Cranswick reports strong Q1, boosts animal welfare

Hull-based meat processing giant Cranswick plc said on Monday that trading in its first quarter of the new financial year has been strong, with revenue ahead across all product categories year-on-year.

Cranswick also said it has further strengthened its animal welfare compliance practices and checks.

In May, some UK supermarkets suspended supplies from a Cranswick farm that had been linked to allegations of abuse against pigs.

In an update on trading for the 13 weeks to June 28, 2025, Cranswick said group reported revenue was 9.7% ahead of the same period last year, with Blakemans, acquired in May 2025, making a positive contribution in line with expectations. 

Cranswick said like-for-like revenue was up 7.9% “driven by strong volume growth reflecting new business wins, closer alignment with key strategic retail partners and continued outperformance of premium added-value ranges with consumers’ increasing appetite for natural protein as part of a healthy balanced diet.”

Export revenue was strong, reflecting both volume growth and higher pricing following the reinstatement of the Norfolk fresh pork site’s China export license in December 2024. 

“Poultry revenue grew strongly driven by the onboarding of new premium retail business at the Cooked and Prepared Poultry sites together with strong demand from the Eye fresh poultry site’s anchor retail customer,” said Cranswick.

“Pet Products revenue was well ahead reflecting the successful ongoing roll out of the Pets at Home business.

We have further strengthened our relationship with Pets at Home with new premium own-label business now secured, supply is due to begin later in the year.”

In its outlook, Cranswick said: “We have made a strong start to the year, delivering volume-led revenue growth supported by a positive contribution from the newly acquired Blakemans business.  

“Investment continues at pace across our farming operations and primary and added value processing facilities in line with our recently updated medium-term guidance.  

“Looking ahead, the outlook for the current financial year ending 28 March 2026 remains in line with current market expectations.

The board remains confident that continued focus on the strengths of the company, which include its long-standing customer relationships, breadth and quality of products, robust financial position and industry leading asset base, will support the further successful development of the group during the current year and over the longer term.”

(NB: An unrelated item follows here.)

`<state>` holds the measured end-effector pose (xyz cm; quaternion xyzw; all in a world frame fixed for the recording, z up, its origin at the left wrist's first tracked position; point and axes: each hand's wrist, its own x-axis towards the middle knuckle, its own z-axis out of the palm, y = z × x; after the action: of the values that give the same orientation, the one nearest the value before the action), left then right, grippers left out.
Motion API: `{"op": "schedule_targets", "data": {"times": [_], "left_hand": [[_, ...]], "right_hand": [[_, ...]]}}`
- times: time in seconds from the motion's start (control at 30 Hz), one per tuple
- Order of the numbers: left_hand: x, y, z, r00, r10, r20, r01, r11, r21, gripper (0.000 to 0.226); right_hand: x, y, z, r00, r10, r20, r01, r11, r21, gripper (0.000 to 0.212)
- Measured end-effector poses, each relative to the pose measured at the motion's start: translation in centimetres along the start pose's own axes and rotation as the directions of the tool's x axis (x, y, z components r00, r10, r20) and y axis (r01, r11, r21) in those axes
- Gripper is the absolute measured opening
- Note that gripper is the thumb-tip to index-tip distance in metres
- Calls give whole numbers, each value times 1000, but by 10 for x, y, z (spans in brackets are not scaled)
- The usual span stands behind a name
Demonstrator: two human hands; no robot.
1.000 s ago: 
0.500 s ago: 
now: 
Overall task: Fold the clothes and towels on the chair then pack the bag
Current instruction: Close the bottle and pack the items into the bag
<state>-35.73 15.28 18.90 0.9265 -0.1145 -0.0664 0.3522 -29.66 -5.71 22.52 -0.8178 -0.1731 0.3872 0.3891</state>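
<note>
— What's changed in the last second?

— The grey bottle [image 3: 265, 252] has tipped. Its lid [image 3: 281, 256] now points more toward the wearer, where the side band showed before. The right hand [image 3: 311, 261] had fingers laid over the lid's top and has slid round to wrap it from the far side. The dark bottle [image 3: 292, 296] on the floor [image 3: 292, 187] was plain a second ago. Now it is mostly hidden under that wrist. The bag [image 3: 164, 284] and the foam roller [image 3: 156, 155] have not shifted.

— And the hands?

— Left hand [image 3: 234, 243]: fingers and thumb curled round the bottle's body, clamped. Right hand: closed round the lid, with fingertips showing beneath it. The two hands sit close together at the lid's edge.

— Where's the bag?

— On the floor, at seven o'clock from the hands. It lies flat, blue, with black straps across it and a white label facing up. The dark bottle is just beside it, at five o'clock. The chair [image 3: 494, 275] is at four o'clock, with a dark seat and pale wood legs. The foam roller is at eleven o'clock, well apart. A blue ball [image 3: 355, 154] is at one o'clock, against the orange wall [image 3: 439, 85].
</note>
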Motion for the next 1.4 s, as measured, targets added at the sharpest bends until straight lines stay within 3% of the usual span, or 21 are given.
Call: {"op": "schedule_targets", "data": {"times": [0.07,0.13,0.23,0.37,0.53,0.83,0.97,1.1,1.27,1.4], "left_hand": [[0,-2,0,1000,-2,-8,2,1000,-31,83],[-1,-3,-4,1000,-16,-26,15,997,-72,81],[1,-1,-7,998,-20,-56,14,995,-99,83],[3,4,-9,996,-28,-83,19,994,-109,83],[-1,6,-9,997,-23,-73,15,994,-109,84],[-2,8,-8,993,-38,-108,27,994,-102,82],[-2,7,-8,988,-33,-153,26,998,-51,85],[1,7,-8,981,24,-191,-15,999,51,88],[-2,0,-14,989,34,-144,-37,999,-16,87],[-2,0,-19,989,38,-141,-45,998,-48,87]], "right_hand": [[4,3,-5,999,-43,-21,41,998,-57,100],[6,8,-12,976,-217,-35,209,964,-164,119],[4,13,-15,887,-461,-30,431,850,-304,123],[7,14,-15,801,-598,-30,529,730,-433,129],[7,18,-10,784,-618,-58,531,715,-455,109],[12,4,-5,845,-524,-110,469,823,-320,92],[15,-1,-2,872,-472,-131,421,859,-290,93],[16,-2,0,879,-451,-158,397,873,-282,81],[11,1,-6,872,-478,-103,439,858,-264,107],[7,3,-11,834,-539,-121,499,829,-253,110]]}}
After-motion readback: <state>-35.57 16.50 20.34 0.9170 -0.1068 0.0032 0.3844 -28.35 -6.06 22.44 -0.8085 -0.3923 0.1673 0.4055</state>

Cranswick CEO Adam Couch said: “We have made a strong start to the year, delivering volume-led revenue growth across all product categories. We continue to invest at pace across our asset base to drive strong returns.

In line with the commitments we made on 20 May 2025, we have further strengthened our animal welfare compliance practices and checks.

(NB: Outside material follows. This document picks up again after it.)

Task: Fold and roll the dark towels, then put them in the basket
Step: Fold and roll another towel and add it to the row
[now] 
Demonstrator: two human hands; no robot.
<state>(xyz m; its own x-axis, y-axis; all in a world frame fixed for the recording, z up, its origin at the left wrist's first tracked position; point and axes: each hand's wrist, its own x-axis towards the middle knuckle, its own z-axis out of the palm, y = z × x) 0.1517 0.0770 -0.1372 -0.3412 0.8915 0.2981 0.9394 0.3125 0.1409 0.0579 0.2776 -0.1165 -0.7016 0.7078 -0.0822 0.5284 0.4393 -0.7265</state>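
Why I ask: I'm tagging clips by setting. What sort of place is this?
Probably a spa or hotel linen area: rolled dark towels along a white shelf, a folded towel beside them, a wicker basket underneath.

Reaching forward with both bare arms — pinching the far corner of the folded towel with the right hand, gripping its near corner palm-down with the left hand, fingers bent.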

“The independent expert veterinarian led review of these policies and procedures is well advanced, and we look forward to receiving its recommendations. We will provide a further update on this review in due course.

“Integration of the Blakemans business is progressing well and we have committed to further substantial investment in the Lincoln Pet Products site.  

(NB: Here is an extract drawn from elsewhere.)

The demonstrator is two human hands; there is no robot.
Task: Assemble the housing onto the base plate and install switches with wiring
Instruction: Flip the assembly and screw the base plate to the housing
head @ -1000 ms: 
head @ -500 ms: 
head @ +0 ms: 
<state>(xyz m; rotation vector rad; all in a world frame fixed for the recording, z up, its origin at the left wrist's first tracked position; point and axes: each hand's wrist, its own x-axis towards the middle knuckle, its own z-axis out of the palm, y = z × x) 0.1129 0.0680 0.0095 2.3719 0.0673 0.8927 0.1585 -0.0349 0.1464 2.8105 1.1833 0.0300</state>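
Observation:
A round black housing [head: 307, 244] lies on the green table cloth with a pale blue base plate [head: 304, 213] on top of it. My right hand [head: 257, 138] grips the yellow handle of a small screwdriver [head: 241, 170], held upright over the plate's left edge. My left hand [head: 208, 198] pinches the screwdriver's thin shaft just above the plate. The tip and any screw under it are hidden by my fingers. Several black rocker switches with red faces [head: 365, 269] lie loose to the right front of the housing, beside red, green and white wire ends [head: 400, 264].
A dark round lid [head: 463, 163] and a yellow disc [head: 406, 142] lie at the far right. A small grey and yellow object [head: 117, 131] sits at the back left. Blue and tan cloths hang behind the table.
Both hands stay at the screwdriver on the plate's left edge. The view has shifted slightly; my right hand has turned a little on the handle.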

“Our continued positive progress reflects the substantial ongoing investment in our asset base and the quality and capability of our colleagues across the business.”

  • At the Cranswick AGM on Monday, 30.79% of votes were cast against the company’s 2025 Directors’ Remuneration Report. The firm said: “While all Resolutions were passed, most with significant majorities in favour, the Board notes Resolution 2, which concerns the advisory vote on the Company’s 2025 Directors’ Remuneration Report, received less than 80% of votes cast in favour. The Board has actively engaged with shareholders on remuneration in 2025 which has helped build a more detailed understanding of shareholder views and allowed the Board to provide context on the decisions made. While we welcome the backing of the majority of our shareholders following engagement on remuneration, we will continue to engage and an update will be published within six months of today’s Annual General Meeting, in accordance with the UK Corporate Governance Code.”